三人との攻防を繰り広げているうちに、時間はあっという間にに過ぎて、十一時を回ったところで渡辺がお開きの声を上げた。
「そろそろ帰らないと。怒られる」
「本当だ。明日は金曜日。まだ仕事あるし。係長、帰りましょうか……」
谷口が声をかけると、彼は机に突っ伏して寝入ってしまっていた。
「なんだか静かだと思ったら」
「寝ちゃったのか~……」
隣にいた渡辺は苦笑して、保住の頬をつつく。
「可愛い顔しちゃって」
「本当、本当」
谷口や矢部も苦笑だ。昨日も澤井に付き合っていたようだし、疲れもたまっているに違いない。田口は気の毒そうに保住を見下ろした。

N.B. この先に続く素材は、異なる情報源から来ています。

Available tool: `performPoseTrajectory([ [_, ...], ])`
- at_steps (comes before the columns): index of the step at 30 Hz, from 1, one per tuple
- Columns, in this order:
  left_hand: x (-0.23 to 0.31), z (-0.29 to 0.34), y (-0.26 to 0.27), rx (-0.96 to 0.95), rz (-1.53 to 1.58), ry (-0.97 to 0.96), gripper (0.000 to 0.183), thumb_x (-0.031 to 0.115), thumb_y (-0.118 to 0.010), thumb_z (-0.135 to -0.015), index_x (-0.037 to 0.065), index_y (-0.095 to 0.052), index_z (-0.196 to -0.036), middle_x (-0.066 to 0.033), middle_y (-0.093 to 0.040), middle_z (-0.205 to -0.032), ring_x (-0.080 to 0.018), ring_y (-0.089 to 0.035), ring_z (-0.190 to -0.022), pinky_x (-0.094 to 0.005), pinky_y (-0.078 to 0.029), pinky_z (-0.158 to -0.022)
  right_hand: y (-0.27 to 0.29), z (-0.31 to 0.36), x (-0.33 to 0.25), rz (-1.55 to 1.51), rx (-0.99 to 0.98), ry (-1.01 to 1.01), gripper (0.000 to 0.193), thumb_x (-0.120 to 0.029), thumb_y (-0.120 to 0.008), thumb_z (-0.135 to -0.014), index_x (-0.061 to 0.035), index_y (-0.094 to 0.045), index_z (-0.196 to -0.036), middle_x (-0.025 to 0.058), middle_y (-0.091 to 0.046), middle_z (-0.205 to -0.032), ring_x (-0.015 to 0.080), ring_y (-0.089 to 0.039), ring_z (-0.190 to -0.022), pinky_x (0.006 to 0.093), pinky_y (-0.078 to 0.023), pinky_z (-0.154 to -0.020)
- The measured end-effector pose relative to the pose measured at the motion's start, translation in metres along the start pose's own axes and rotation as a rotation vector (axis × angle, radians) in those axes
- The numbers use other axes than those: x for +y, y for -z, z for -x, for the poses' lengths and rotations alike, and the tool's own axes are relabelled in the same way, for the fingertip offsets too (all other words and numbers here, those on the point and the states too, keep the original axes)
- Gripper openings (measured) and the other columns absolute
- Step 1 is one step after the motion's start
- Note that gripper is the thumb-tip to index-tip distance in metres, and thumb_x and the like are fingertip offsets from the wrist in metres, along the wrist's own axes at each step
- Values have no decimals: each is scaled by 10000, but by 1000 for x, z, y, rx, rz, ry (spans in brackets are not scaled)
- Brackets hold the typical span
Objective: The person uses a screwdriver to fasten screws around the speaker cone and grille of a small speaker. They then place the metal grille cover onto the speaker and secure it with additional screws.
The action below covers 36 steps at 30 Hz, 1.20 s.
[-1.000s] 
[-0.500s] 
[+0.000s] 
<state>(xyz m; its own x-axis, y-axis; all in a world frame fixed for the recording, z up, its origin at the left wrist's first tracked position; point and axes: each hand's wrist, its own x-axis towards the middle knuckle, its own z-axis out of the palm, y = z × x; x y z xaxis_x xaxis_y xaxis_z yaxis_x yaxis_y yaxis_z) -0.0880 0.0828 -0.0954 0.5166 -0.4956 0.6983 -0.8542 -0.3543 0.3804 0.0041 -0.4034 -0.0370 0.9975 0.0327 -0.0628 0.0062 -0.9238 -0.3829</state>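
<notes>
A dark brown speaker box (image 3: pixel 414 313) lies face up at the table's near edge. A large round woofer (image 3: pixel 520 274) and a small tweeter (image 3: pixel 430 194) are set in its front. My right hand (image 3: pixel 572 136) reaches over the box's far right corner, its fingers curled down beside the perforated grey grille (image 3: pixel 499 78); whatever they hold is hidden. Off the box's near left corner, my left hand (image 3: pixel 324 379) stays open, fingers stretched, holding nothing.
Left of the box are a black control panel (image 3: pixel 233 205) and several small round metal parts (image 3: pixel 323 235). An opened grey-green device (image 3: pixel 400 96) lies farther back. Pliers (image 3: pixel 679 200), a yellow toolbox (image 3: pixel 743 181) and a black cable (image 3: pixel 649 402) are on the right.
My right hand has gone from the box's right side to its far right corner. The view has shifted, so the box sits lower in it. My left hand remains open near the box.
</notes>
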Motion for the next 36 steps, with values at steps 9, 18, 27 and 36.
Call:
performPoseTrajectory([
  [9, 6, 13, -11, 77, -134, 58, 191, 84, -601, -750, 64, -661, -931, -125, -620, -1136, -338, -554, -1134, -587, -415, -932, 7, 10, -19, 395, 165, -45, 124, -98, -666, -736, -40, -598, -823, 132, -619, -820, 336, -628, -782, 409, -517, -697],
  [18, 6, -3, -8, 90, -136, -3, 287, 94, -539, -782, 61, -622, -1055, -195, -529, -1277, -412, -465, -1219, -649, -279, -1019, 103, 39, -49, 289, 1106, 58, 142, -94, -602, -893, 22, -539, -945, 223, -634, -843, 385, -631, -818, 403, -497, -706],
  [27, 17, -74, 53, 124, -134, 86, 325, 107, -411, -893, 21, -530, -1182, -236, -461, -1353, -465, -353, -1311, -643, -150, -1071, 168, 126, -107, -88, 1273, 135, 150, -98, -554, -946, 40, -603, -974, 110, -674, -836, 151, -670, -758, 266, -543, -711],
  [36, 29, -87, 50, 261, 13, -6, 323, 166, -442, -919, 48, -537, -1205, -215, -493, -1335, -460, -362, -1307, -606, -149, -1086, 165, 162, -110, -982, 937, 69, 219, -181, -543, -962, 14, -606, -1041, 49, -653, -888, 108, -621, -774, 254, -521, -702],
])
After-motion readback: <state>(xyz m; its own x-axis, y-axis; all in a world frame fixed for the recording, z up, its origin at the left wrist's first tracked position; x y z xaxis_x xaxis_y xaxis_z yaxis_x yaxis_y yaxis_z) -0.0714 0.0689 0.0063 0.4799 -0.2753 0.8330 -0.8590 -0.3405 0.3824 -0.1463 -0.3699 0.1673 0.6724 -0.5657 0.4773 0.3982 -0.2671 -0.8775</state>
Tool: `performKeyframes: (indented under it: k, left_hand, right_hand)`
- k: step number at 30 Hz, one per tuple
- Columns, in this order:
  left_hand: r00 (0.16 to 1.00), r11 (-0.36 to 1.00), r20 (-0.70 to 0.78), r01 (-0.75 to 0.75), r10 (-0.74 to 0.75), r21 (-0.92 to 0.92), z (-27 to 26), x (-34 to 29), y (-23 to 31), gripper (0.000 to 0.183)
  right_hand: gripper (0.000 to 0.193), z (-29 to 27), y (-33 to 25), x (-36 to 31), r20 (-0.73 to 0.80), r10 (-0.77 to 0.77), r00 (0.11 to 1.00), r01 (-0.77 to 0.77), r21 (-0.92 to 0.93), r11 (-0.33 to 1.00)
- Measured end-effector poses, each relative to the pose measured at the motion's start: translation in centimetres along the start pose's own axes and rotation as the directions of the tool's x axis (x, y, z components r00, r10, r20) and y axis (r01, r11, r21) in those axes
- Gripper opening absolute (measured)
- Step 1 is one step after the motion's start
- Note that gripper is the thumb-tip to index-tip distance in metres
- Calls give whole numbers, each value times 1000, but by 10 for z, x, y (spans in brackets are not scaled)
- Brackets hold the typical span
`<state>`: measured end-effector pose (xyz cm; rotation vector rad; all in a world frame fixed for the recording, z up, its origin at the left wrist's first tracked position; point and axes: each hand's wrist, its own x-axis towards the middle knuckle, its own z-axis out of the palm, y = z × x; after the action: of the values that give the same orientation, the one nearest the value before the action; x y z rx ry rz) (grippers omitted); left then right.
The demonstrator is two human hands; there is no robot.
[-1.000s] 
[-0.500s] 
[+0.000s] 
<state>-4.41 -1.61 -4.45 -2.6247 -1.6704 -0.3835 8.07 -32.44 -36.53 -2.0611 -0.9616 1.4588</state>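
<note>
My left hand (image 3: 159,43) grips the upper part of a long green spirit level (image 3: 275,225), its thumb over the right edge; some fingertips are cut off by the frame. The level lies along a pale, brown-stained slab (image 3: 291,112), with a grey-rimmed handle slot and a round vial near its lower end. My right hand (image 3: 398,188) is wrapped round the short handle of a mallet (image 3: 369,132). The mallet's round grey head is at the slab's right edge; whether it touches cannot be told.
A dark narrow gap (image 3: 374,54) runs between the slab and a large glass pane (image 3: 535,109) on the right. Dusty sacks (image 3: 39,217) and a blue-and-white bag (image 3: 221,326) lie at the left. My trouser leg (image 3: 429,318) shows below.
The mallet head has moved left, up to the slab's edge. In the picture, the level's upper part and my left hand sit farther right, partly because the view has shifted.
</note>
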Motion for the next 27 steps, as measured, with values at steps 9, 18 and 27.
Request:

「係長は、若いのに係長で。なのに。みんなに愛されてますね」
田口がそう呟くと、急に矢部は田口のほっぺを両手でつねった。
「イタタタ」
「やっとわかったか。このどんくさい奴め」
「やべしゃん……」
つねられたままでは、うまく話せない。しかし矢部はニヤニヤしている。
「おれたちはな。この年下上司にぞっこんな訳」
彼がそう言うと、渡辺と谷口も苦笑して頷いた。
「こんな細い身体で、柔なタイプなのにさ。局長との間に立ってくれているし」
「結構、好き勝手させてくれて」
「おれたち、守られて仕事しているんだよね。こんなやりやすい部署ないくらいだ」
――確かに。
それは自分もそう思う。しかし――。
「別に。年下だからバカにしたりなんかしない。お前はさ。最初バカにしていただろう?」
「まあ、当然の反応だがな」
「それに、だらしない上司だって好きじゃないだろう?」
矢部はよく見ている。そして他の二人もだ。だが自分にも言い分はある。言われっぱなしでは癪に触った。